Hacker News new | ask | show | jobs
by gen220 2028 days ago
That's a great description! Does materialize describe how they implement timely dataflow?

At my current company, we have built some systems like this. Where a downstream table is essentially a function of a dozen upstream tables.

Whenever one of the upstream tables changes, it's primary key is published to a queue, some worker translates this upstream primary key into a set of downstream primary keys, and publishes these downstream primary keys to a compacted queue.

The compacted queue is read by another worker, that "recomputes" each dirty key, one-at-a-time, which involves fetching the latest-and-greatest version of each upstream table.

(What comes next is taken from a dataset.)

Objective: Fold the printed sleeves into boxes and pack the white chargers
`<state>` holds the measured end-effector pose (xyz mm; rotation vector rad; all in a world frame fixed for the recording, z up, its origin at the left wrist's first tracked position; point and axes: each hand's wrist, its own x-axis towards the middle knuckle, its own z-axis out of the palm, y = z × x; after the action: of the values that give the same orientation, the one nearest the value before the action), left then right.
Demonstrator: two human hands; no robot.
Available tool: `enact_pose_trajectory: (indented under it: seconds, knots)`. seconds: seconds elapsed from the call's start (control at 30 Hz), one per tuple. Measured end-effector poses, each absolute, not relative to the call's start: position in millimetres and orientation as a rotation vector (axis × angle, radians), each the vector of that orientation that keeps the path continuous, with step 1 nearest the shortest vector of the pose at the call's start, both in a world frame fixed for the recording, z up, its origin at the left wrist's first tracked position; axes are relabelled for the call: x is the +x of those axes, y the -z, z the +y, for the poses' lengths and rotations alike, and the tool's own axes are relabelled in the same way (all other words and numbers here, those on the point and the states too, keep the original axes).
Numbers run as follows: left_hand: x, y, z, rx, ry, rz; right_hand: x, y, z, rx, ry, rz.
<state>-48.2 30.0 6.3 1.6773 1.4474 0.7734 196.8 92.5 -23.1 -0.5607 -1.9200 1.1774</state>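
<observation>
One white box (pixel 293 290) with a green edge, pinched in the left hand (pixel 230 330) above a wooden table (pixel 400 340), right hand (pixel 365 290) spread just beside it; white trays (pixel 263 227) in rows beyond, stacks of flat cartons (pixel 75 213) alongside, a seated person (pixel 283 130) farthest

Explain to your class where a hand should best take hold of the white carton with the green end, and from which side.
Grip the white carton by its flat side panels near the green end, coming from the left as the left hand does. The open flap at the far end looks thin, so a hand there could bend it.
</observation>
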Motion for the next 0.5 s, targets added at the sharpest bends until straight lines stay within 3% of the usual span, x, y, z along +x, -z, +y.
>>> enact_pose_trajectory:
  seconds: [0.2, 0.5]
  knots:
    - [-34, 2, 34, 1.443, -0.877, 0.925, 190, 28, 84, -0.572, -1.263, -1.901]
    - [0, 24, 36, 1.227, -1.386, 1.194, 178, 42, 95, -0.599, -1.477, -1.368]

This last worker is the bottleneck, but it's optimized by per-key caching, so we only fetch the latest-and-greatest version once per update. It can also be safely and arbitrarily parallelized, since the stream they read from is partitioned on key.

2 comments

> Does materialize describe how they implement timely dataflow?

It's open source (https://github.com/TimelyDataflow/timely-dataflow), and also extensively written about both in academic research papers and documentation for the project itself. The GitHub repo has pointers to all of that. See also differential dataflow (https://github.com/timelydataflow/differential-dataflow).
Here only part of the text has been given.